China is far the champion in the fish production, about 70% of the world-wide production, and counts on a millenarian tradition: some carp species living in different niches inside of the dam, horticulture in the levees, leaf leftovers serving of ration to the fish, ducks created to season the dam and to eliminate the insects that proliferate. A practically sustainable system of production of different types of food!

Brazil enjoys great conditions to become one of the leader countries in the “Blue Revolution” that is only starting; traditional fishes are a hunting system not creation. Brazil’s extensive Atlantic coast, the Amazônia with its water endowment, Pantanal and the numerous lakes of dam give well to pump aquaculture, regarding to preserve water quality and not to repeat the same errors committed in some countries of Asia and Latin America destroying the salt marshes for implanting shrimp farms, with catastrophic social and ambient consequences.

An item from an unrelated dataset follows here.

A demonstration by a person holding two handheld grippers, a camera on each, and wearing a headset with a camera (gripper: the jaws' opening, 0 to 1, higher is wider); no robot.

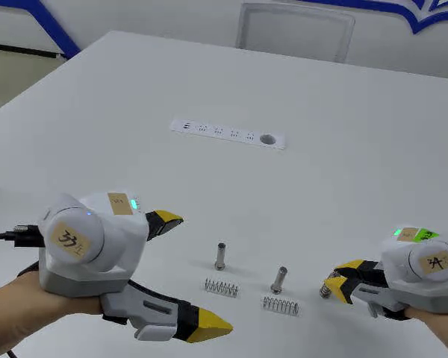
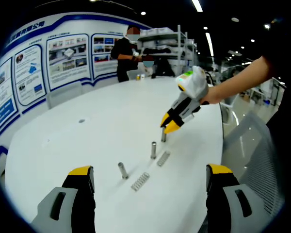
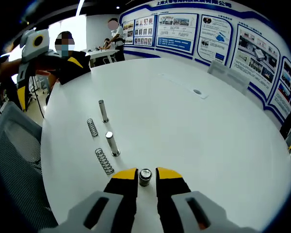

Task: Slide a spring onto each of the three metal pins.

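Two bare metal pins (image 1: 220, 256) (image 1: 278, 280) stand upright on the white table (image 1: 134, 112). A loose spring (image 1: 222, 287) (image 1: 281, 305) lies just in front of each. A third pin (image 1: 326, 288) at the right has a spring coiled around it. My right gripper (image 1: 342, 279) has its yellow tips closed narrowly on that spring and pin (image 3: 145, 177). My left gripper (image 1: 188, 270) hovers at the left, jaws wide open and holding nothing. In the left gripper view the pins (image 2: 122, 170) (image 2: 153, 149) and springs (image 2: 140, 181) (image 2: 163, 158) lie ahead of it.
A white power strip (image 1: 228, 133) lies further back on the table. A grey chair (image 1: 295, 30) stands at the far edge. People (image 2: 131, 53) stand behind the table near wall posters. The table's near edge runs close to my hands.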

It’s worth to mention here a project of Oldebrecht Foundation in the low South of Bahia state, with the objective to integrally cultivate Nile Tilapias in tank-net serving them a composed ration of banana tree and cassava leaves, vegetal residues that do not demand a handspan of cultivating land. This would be the ideal solution: great amounts of animal protein produced with a modest ecological footprint, in contrast with the cattle extensive production. So far the Nile Tilapia had not accepted well this feeding, but the correct idea to use residues of agricultural production as food for the fish culture is what really matters in this episode.

Without going to the extremity and eliminate barbecue of our menu’s, it is worth to encourage fish consumption, recommended for health reasons and ambient arguments. “

Ignacy Sachs

Regarding the Amazônia, there is a site in favor of Forest preservation. Collaborate!